Les cantines scolaires attendent toujours les menus bios

Au salon Cantina*, les professionnels de la restauration collective s’arrachent les cheveux. Tout le monde veut des repas bios mais la production ne suit pas.

«Depuis un an et demi, la demande de bio, dans les cantines, explose. C’est de la folie. » Chargé de mission à la Fédération nationale de l’agriculture biologique (Fnab), Eric Grunewald devrait se réjouir de l’engouement des maires et collectivités locales pour les plateaux-repas bios. Mais les petits producteurs et les professionnels de la restauration collective, qui se sont réunis hier à La Défense (Hauts-de-Seine), au salon Cantina 2009, ont dû mal à répondre à ce marché en pleine explosion.
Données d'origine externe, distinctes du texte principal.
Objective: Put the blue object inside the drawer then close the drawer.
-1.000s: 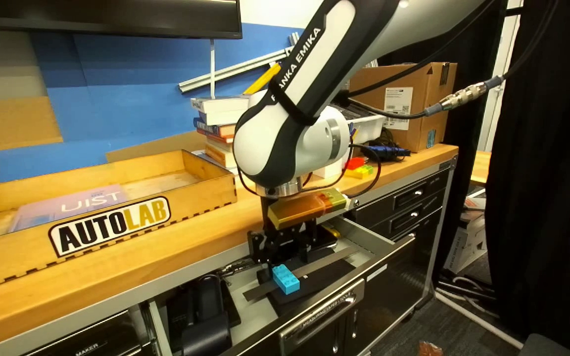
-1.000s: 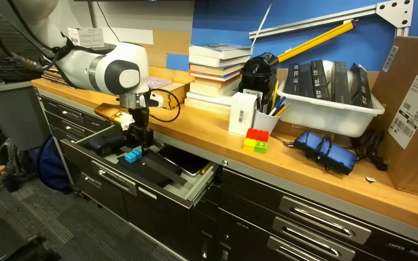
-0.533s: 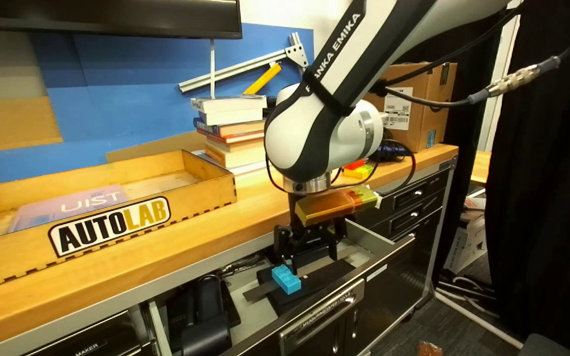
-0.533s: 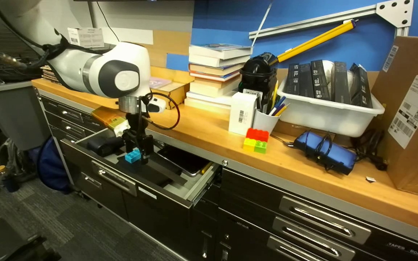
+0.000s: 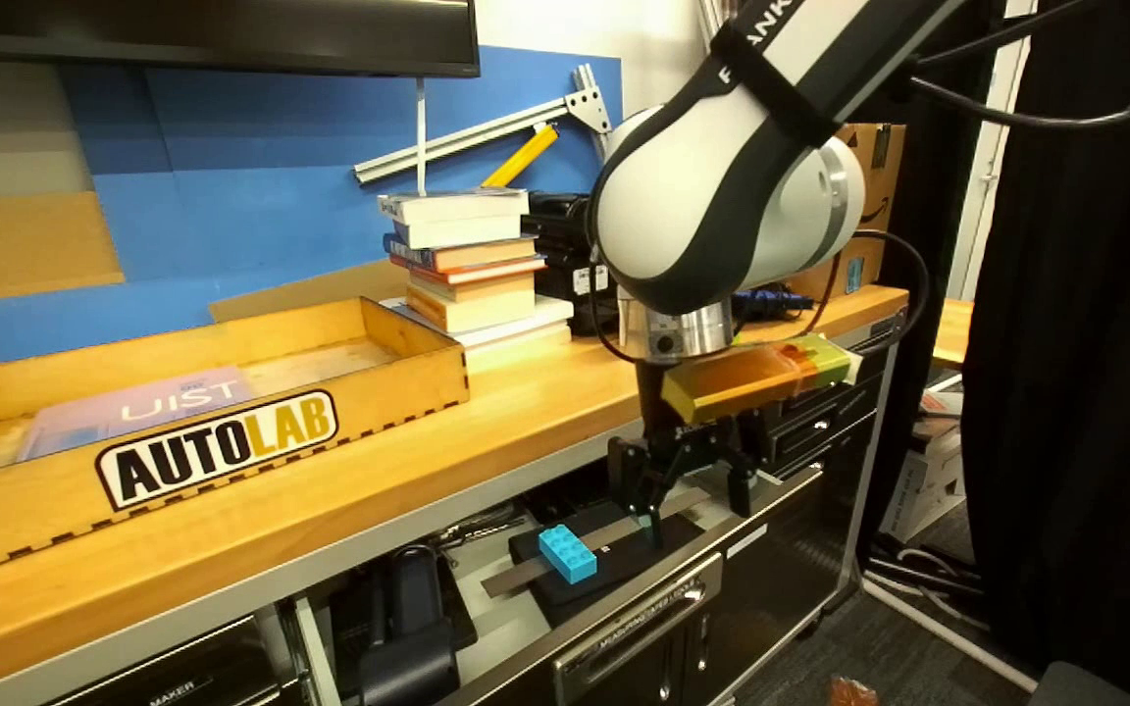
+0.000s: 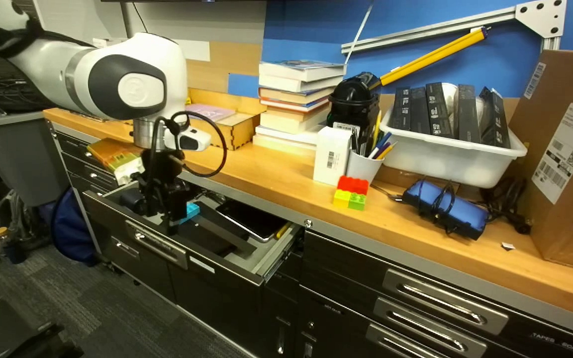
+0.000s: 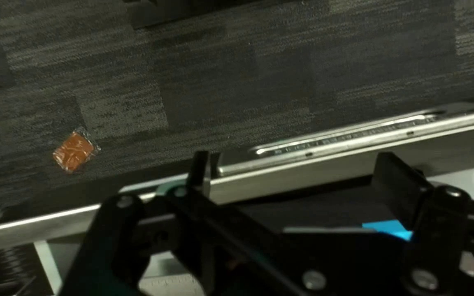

 « Nous ne disposons pas d’une production suffisante, en France, pour couvrir les besoins des cantines », résume Henri Thépaut, le président de la Fnab. Pour satisfaire aux demandes, les gestionnaires de cantines scolaires sont, du coup, obligés d’importer des produits d’Italie, d’Espagne ou des Pays-Bas. « Une petite collectivité peut, sans trop de difficultés, se fournir localement en bio mais, à partir de 800 ou 1 000 repas par jour, il faut faire venir les produits d’ailleurs », constate Alain Roy, l’organisateur du salon Cantina.
« Réapprendre à travailler avec des produits de saison »

«La production française est nettement déficitaire mais ça n’a pas de sens, à l’heure du Grenelle de l’environnement, d’importer des produits de l’autre bout du monde », estime Nicolas Bailleux. Directeur de la restauration chez Sodexo, qui sert un million de repas par jour, il est de plus en plus sollicité par ses clients pour des menus bios.

Afin que l’offre soit davantage en adéquation avec la demande, le ministère de l’Ecologie a annoncé que les surfaces agricoles bios passeraient de 2 % à 6 % d’ici à 2012. Et alors que le bio ne représente, aujourd’hui, que 1 % des menus dans les cantines, le gouvernement s’est fixé l’objectif de 20 % d’ingrédients biologiques dans la restauration collective publique d’ici à 2012, ce qui laisse perplexe la Fnab.

« C’est louable mais les moyens sont insuffisants, estime Eric Grunewald. Il faut organiser des plates-formes plus conséquentes pour répondre à la demande et réapprendre aux gestionnaires de cantine à travailler avec des produits de saison. Jusqu’à maintenant, le bio était réservé à une clientèle de niche. On veut en faire une production de masse. Très bien ! Mais il ne faut pas s’étonner que l’on se retrouve aujourd’hui à courir derrière le consommateur. »

* Première Convention européenne du repas durable en restauration collective, qui s’est tenu hier à La Défense.